(Task description):
Reproduce the full listing below exactly. Do not include the pictures.

(Exercise data):
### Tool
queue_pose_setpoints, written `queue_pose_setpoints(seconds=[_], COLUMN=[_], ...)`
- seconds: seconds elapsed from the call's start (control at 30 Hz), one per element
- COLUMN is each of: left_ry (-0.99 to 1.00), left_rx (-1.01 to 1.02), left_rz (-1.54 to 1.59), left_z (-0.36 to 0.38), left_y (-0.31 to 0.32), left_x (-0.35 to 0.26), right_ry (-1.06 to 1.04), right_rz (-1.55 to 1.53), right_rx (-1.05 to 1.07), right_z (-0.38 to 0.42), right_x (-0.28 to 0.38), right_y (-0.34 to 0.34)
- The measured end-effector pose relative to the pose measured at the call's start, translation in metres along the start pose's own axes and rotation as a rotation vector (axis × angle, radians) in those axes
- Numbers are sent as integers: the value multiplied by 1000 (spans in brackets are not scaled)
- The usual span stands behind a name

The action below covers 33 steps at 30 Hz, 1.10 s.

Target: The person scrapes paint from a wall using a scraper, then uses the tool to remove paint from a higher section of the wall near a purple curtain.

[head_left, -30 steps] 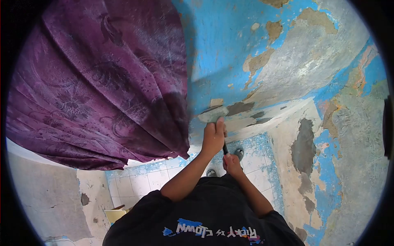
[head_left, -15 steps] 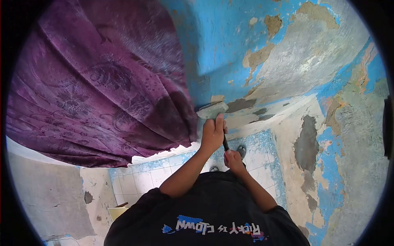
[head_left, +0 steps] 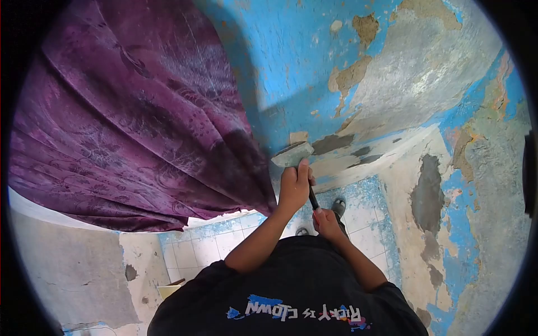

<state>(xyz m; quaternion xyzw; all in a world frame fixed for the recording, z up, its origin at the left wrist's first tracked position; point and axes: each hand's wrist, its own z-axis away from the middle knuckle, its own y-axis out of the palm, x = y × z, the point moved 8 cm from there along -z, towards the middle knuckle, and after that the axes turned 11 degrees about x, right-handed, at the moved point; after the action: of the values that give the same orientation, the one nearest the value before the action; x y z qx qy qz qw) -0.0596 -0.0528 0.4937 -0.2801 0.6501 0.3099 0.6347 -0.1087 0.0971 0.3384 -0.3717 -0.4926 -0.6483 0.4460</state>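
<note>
A wide scraper with a pale, dusty blade [head_left: 293, 154] rests against the lower part of the blue wall [head_left: 291, 120], beside the edge of a purple patterned curtain [head_left: 140, 129]. My left hand [head_left: 296, 187] is wrapped round the tool close below the blade, with the thumb up against it. Lower down, my right hand [head_left: 329, 223] grips the end of the dark handle [head_left: 313, 199]. A small beige patch [head_left: 298, 136] shows on the wall just above the blade.
Peeling paint and grey patches [head_left: 427, 196] cover the wall at the right. White tiles [head_left: 358, 218] lie below, with a sandalled foot [head_left: 338, 206] on them. A yellowish object [head_left: 168, 290] stands at the lower left.
The view has shifted slightly, and both hands and the scraper sit a little further right and lower. The curtain's lower right edge has swung nearer my left forearm.
</note>
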Motion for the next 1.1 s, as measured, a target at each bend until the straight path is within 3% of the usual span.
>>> queue_pose_setpoints(seconds=[0.23,0.53,0.63,0.9,0.97,1.1], left_ry=[-40,-13,46,-11,15,2], left_rx=[-9,15,38,12,34,7], left_rz=[-19,88,-74,-23,-56,-15], left_z=[1,-2,-8,4,-4,-6], left_y=[2,5,2,3,5,7], left_x=[-6,0,-17,-8,-21,-6], right_ry=[-63,-6,-58,14,-44,5], right_rz=[156,74,77,51,-2,33], right_rx=[-11,-29,-14,-9,11,-11], right_z=[-9,-6,-15,3,-7,-4], right_x=[-2,-1,6,-18,15,3], right_y=[-5,-7,-2,7,4,-2])
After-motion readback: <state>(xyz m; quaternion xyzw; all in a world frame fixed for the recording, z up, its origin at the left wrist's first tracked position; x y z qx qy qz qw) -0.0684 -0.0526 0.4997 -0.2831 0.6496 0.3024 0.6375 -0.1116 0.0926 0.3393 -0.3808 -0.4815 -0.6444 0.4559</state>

(The answer):
### Tool
queue_pose_setpoints, written `queue_pose_setpoints(seconds=[_], COLUMN=[_], ...)`
- seconds: seconds elapsed from the call's start (control at 30 Hz), one per element
- COLUMN is each of: left_ry (-0.99 to 1.00), left_rx (-1.01 to 1.02), left_rz (-1.54 to 1.59), left_z (-0.36 to 0.38), left_y (-0.31 to 0.32), left_x (-0.35 to 0.26), right_ry (-1.06 to 1.04), right_rz (-1.55 to 1.53), right_rx (-1.05 to 1.07), right_z (-0.38 to 0.42), right_x (-0.28 to 0.38), right_y (-0.34 to 0.34)
- The measured end-effector pose relative to the pose measured at the call's start, translation in metres along the start pose's own axes and rotation as a rotation vector (axis × angle, radians) in those axes
- Numbers are sent as integers: the value multiplied by 1000 (spans in brackets are not scaled)
- The usual span stands behind a name

The action below covers 33 steps at 30 Hz, 1.10 s.

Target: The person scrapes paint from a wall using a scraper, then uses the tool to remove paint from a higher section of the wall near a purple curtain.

[head_left, -30 steps] 
[head_left, -15 steps] 
[head_left, +0 steps] 

<state>(xyz m; quaternion xyzw; all in a world frame fixed for the recording, z up, its origin at the left wrist's first tracked position; point and axes: each hand's wrist, its own z-axis away from the middle knuckle, its own y-axis out of the palm, x = y × z, the point moved 8 cm from there along -z, towards the middle knuckle, and after that the axes turned 11 degrees about x, right-handed, at the moved point; after the action: of the values that give the same orientation, the one nearest the value before the action; x y z qx qy qz qw) -0.0596 -0.0528 0.4937 -0.2801 0.6501 0.3099 0.6347 -0.1087 0.0971 0.3384 -0.3717 -0.4926 -0.6483 0.4460</state>
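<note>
A wide scraper with a pale, dusty blade [head_left: 293, 154] rests against the lower part of the blue wall [head_left: 291, 120], beside the edge of a purple patterned curtain [head_left: 140, 129]. My left hand [head_left: 296, 187] is wrapped round the tool close below the blade, with the thumb up against it. Lower down, my right hand [head_left: 329, 223] grips the end of the dark handle [head_left: 313, 199]. A small beige patch [head_left: 298, 136] shows on the wall just above the blade.
Peeling paint and grey patches [head_left: 427, 196] cover the wall at the right. White tiles [head_left: 358, 218] lie below, with a sandalled foot [head_left: 338, 206] on them. A yellowish object [head_left: 168, 290] stands at the lower left.
The view has shifted slightly, and both hands and the scraper sit a little further right and lower. The curtain's lower right edge has swung nearer my left forearm.
</note>
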Motion for the next 1.1 s, as measured, a target at each bend until the straight path is within 3% of the usual span.
>>> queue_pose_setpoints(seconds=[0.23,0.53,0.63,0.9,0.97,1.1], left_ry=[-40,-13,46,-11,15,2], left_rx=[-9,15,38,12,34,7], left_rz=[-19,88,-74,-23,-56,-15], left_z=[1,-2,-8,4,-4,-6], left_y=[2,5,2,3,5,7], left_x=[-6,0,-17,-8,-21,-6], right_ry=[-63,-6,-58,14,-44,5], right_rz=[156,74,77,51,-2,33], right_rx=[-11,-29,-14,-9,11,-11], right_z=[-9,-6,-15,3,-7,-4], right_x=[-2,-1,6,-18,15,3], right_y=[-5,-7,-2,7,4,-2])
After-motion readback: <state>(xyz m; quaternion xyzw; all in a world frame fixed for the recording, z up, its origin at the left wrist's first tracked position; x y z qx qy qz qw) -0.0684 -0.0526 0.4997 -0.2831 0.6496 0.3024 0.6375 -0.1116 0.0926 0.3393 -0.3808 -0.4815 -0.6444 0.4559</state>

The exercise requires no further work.